Blindfolded, bound, and shackled, Captain William F. Corbin and his comrade Thomas Jefferson McGraw sat on a pair of rough coffins at the shoreline not far from the prison stockade on Johnson’s Island located on Lake Erie. Seconds later the signal came and the firing squad took aim. Shots rang out and the two Confederate officers fell back into their coffins. Death came instantaneously.
                                                           

The fate of Corbin and McGraw was dictated by unique circumstances. Of the thousands of Confederate prisoners incarcerated on Johnson’s Island during the course of the Civil War, they alone were executed under Order #38.

Johnson's Island on Lake Erie

A month earlier, Corbin, an officer in the 4th Kentucky Cavalry, was recruiting for the Confederacy in his home state when he and his comrade were captured by Union soldiers in Pendleton County.  Acquaintances assured the men they would be treated as prisoners of war. But two weeks later, Corbin and McGraw found themselves before a hastily convened military tribunal in Cincinnati. They had been charged with recruiting for the Confederacy behind Union lines and carrying mail and information to persons in arms against the United States government.
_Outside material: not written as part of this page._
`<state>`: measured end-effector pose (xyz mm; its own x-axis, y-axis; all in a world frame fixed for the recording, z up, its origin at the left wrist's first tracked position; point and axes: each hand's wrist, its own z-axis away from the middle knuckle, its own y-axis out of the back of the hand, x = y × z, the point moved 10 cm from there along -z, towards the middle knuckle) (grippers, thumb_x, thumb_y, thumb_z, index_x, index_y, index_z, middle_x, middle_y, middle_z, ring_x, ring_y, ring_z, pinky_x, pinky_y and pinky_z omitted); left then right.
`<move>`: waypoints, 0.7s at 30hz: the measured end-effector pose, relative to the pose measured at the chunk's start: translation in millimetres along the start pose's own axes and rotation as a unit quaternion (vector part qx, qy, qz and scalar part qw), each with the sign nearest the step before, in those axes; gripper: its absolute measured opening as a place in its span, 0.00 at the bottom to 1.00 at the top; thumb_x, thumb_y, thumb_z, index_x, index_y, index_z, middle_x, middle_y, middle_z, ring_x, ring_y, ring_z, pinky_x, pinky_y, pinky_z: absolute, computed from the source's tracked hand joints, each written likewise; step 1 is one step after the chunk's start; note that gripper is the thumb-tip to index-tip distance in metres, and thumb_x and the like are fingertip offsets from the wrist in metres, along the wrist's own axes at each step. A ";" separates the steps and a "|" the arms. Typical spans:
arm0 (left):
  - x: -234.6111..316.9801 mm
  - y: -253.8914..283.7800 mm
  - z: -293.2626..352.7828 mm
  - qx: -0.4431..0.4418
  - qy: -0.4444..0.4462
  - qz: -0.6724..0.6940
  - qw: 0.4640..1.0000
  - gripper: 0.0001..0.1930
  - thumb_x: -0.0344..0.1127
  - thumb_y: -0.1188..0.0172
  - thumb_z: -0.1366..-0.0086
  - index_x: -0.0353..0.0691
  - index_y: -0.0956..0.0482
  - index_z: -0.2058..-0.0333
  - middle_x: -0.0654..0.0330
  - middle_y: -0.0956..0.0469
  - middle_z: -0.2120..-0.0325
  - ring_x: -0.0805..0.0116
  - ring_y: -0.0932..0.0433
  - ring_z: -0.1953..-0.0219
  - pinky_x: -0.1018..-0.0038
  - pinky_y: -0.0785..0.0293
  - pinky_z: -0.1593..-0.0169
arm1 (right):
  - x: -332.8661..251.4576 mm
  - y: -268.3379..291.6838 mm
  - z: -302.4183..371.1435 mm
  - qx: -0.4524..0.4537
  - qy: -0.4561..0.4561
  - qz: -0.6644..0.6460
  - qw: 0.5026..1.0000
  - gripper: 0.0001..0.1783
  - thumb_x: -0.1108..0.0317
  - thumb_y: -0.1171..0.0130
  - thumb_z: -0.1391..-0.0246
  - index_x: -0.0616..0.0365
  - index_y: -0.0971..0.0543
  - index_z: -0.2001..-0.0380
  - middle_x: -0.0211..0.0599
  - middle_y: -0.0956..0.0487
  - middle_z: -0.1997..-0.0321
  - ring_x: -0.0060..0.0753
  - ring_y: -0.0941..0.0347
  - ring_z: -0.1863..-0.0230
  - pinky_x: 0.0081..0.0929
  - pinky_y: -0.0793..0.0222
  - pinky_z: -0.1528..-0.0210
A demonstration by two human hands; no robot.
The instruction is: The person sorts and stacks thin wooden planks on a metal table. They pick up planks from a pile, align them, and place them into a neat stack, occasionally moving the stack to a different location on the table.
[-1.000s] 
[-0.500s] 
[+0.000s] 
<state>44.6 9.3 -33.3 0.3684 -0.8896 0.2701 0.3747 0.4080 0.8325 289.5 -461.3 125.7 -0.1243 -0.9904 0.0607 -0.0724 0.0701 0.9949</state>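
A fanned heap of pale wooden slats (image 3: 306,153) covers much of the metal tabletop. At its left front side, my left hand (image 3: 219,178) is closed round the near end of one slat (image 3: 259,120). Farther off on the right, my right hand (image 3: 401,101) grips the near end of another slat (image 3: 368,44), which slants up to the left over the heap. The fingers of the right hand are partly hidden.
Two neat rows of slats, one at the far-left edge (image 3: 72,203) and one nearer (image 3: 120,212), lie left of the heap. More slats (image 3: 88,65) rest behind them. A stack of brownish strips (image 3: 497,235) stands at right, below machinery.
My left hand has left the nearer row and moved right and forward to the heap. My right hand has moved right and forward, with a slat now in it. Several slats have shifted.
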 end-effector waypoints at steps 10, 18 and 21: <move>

Drawing  of the Military Prison at Johnson's Island
Hayes Presidential Library, Roger Long Collection

The charges originated with Order #38 issued four days after their capture by General Ambrose Burnside, Commander of the Ohio.  In short, the order stated, “persons found within our lines committing acts for the benefit of enemies of our country will be tried as spies or traitors and, if convicted, will suffer death.”

After taking testimony from the Union soldiers who captured the pair, a nine-member commission delivered a verdict of guilty. Corbin and McGraw were ordered to Johnson’s Island, where they were to be executed between the hours of noon and 3 o’clock P.M. on May 15, 1863.

When Melissa Corbin learned of her brother’s fate, she hurried to Cincinnati and met with old family friends. Despite their strong support for the Union, they sympathized with the well-respected Corbin family. They accompanied the desperate sister to Burnside’s headquarters. After listening to her pleas, Burnside replied that he was determined to make an example of her brother and McGraw. Only President Lincoln could commute the sentence.


 
Armed with letters from Union friends testifying to her brother’s Christian character, Melissa Corbin set out for Washington, D. C. Using every connection possible, Melissa finally reached the commander-in-chief by way of a letter delivered to him by one of Washington’s leading ministers. But President Lincoln already had reviewed the case and refused to open the letter. Referring to the testimony given during the trial, President Lincoln remarked, “Those men were bridge burners and bad men and should be punished.” He could not interfere with General Burnside’s order.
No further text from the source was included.